Our patients and care team also show improved engagement in health care services, medication adherence, crisis prevention, and coordinated care management between behavioral and physical health providers. These impacts drive improved overall health and reduced medical expenses – a win for patients, families, payers and providers.  

Building Effective Partnerships

For payers considering value-based behavioral health partnerships, several factors are critical for success:

  • Clear outcome metrics that matter for both clinical quality and cost management
  • Robust data-sharing capabilities to enable real-time care coordination
  • Flexible payment models that account for population complexity
  • Technology infrastructure to support scale and efficiency
  • Robust governance frameworks to guide ongoing collaboration

Behavioral and physical health providers need support to implement the changes required to succeed. Specifically, investments in provider education, data sharing, and technical support are critical.  Only with these supports, can payers leverage value-based payment to create a glidepath for providers to accept financial accountability for improved health and cost outcomes.  This aligns the system to be more efficient and to direct our limited resources to patients with the greatest need.

Looking Ahead

The evidence is clear: value-based behavioral health partnerships work. The question is no longer whether to pursue them but how to implement them effectively. For payers ready to take this step, the opportunity to transform care delivery while reducing costs has never been greater.

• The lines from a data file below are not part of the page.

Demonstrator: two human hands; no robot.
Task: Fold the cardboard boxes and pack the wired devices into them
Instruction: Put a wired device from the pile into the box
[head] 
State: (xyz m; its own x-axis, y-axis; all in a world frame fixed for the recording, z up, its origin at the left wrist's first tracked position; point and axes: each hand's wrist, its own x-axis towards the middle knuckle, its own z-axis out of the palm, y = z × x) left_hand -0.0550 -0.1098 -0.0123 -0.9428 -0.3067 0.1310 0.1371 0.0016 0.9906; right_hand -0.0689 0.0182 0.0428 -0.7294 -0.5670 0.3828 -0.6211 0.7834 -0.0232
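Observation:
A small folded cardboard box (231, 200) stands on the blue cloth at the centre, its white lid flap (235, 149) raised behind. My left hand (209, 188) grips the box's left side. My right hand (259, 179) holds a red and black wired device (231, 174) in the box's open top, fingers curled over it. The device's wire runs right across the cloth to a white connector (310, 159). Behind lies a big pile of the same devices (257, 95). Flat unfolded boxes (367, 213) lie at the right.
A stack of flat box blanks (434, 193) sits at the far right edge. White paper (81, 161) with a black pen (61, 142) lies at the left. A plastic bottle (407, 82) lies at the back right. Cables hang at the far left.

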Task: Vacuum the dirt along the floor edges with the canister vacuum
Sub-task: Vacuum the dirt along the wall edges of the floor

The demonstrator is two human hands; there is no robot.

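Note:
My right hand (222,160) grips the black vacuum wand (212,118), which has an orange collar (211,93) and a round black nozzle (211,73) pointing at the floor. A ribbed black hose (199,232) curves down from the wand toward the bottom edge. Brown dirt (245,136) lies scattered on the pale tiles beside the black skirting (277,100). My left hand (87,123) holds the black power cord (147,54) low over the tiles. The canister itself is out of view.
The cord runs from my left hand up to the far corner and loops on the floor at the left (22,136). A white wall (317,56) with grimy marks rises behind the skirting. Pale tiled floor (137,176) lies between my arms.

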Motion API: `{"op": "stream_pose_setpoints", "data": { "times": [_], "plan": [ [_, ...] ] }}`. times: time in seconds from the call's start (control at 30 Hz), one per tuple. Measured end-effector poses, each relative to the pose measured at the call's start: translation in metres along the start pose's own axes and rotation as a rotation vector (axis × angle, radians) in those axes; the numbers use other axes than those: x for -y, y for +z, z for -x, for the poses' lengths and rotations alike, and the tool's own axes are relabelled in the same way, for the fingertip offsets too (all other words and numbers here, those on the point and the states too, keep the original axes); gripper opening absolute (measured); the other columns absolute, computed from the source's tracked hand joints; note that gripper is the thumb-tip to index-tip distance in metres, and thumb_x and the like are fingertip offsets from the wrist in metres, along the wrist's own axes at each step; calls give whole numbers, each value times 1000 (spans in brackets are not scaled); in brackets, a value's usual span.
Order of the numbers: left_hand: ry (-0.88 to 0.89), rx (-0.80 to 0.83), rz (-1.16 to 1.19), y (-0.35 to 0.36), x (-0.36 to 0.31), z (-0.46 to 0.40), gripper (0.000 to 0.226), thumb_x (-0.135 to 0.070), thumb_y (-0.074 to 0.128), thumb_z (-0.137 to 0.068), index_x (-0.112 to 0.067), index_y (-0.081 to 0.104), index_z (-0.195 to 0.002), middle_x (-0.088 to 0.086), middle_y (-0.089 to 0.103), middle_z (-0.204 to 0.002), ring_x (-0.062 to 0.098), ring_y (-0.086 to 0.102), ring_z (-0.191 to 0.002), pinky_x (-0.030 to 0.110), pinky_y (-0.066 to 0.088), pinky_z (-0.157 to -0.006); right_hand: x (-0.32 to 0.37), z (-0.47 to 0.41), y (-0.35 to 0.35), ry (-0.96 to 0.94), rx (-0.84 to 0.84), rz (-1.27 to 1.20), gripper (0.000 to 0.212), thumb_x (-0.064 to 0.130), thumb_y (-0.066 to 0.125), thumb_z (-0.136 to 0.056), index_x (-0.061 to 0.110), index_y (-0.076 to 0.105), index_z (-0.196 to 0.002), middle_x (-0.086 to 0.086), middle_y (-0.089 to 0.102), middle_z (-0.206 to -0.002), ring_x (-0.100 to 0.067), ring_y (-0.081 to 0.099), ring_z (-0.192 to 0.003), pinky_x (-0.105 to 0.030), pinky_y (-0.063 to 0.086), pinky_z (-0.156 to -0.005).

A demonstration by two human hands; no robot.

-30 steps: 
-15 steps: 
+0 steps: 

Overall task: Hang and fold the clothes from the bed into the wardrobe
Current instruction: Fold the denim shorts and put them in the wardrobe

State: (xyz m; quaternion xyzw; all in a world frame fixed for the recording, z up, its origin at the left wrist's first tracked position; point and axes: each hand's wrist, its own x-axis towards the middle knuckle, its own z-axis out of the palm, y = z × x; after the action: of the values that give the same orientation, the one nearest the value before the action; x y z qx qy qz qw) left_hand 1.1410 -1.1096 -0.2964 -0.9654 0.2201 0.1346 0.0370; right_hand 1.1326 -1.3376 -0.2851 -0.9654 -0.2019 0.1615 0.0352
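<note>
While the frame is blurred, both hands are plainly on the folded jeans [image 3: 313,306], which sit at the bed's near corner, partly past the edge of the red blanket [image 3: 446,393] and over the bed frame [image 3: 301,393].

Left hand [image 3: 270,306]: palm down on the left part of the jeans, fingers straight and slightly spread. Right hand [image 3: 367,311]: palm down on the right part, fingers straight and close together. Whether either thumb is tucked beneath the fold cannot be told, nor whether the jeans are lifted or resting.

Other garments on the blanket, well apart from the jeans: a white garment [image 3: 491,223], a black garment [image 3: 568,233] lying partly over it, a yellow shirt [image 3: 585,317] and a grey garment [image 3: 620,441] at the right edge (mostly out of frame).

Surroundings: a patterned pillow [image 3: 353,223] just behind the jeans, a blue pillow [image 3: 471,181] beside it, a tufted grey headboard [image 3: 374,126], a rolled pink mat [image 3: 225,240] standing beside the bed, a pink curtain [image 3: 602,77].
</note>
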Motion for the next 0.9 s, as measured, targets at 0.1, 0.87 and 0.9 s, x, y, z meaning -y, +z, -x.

Dr. Katherine Hobbs is CEO of Author Health, a tech-enabled mental healthcare provider offering treatment for Medicare Advantage members living with serious mental illness, substance use disorders, and dementia. Previously, she was CEO of Optum Behavioral Care and Chief of Behavioral Health at Blue Cross North Carolina.

References:

  • National Institute of Mental Health. (2024). Mental Illness.
  • The Commonwealth Fund. (2020). The ACA at 10: How Has It Impacted Mental Health Care?
  • Jama (2019). Association of Mental Health Disorders With Health Care Utilization and Costs Among Adults With Chronic Disease.
  • American College of Emergency Physicians. (2019). The Impact of Boarding Psychiatric Patients on the Emergency Department: Scope, Impact and Proposed Solutions.
  • American Psychological Association. (2014). Briefing Series on the Role of Psychology in Health Care: Primary Care.
  • BMC Psychiatry. (2017). Psychiatric readmissions and their association with physical comorbidity: a systematic literature review.
  • Annals of General Psychiatry. (2021). Mortality gap and physical comorbidity of people with severe mental disorders: the public health scandal.